Publié le 1er mai 2026| Maj le 2 mai
Voilà quelques temps que nos dirigeant·e·s nous font rentrer dans le crâne la perspective que le seul horizon qui nous attend est la guerre. C’était déjà une idée qu’iels diffusaient subtilement depuis un moment, mais c’est la vitesse supérieure qui a été passée cette dernière année, notamment avec cette explication du chef de l’état-major des armées qu’il faudrait « accepter de perdre ses enfants » dans l’idée « d’un choc d’ici 3 à 4 ans » – une guerre. Alors tous les rouages du système capitaliste suivent le pas, comme ils savent le faire quand il y a du profit à la clé. L’industrie de la guerre est dans sa meilleure forme.
On a aussi toustes pu voir que les campagnes médiatiques pro-guerre ont pris une ampleur démesurée. Il y a l’idée de rendre la guerre « cool », de donner l’illusion que l’armée pourrait être un lieu de bien-être et d’émancipation, et aussi la volonté de toucher les jeunes générations des étudiant·e·s jusqu’aux enfants. Qui sera le premier à dire que « la guerre, c’est la paix » ?

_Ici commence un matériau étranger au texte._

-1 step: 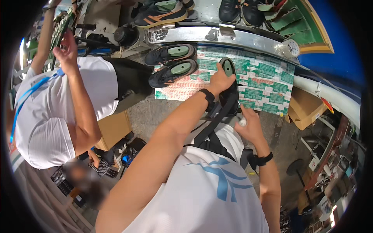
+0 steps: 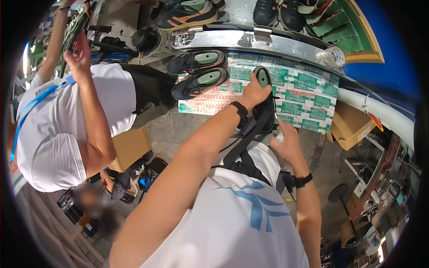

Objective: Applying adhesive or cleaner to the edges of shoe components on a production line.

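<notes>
Worktop covered in green-and-white printed sheets. Two dark shoes lie at its left. Left hand, grip pressed around an upright black shoe. Right hand, just beside, pinches a small white object.

A co-worker in a white shirt stands at the left, arms raised. Two dark sneakers with pale green insoles lie on green-and-white printed cardboard (side by side). More shoes sit beyond a metal rail; a brown carton rests lower right
</notes>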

Et même dans notre politique locale, certain·e·s se disent que c’est une bonne idée de mettre des pièces dans la machine et de faire de la région un acteur de l’industrie de la mort encore plus important qu’il ne l’est déjà, à l’image de François Bonneau (PS), président de la région Centre-Val-de-Loire : il suggère de reconvertir les usines Brandt en usines à drones militaires. On en profite pour rappeler que ces gens-là auront oeuvré pour la catastrophe (sous couvert de relancer l’économie, il faut bien qu’iels puis puissent dormir sur leurs deux oreilles hein), et qu’iels seront responsables de nos mort·e·s.
On pourrait écrire des pages et des pages pour rapperler que la course à la guerre est pensée scrupuleusement par certain·e·s et nourrie par beaucoup d’autres, et que cette logique est intimement liée aux systèmes de domination de nos sociétés ; mais il y a d’autres articles et infos bien plus complètes à ce sujet [1].
Dans ce contexte où le seul horizon possible (disent t-iels de plus en plus fort) est la guerre, et où la militarisation de nos sociétés est aussi un prétexte à la surveillance et à la répression encore plus violentes contre la population indignée, tout ça demande de la préparation, du temps et de l’argent. Et notamment des exercices militaires sur tout le territoire national.
Alors si vous habitez quelque part sur l’axe entre Tours, Poitiers et Limoges, vous aurez le plaisir ces prochains jours de voir ou d’entendre toute une panoplie de ce que la guerre peut apporter par les airs : avions de combat, hélicoptères, aéronefs d’état sans équipage (drones), et même des parachutages. A cette série d’exercices militaires, qui aura lieu du 11 au 20 mai 2026, iels ont même donné le doux sobriquet « LIBECCIU 26 » [2].
Toutes les infos sur les jours, horaires et zones concernées par ces exercices militaires, sont disponibles ici :

Notes
[1] n’hésitez pas à aller fouiller sur les sites de Guerre à la guerre, sur vos médias indépendants locaux, auprès d’organisations engagées dans la lutte contre la militarisation et la course à la guerre, auprès de vos collectifs anti-militaristes locaux (et bien d’autres encore).
[2] En langue Corse, Libecciu est un vent de sud-ouest très violent, qui crée des houles particulièrement grosses, et qui, en hiver, précède souvent l’orage.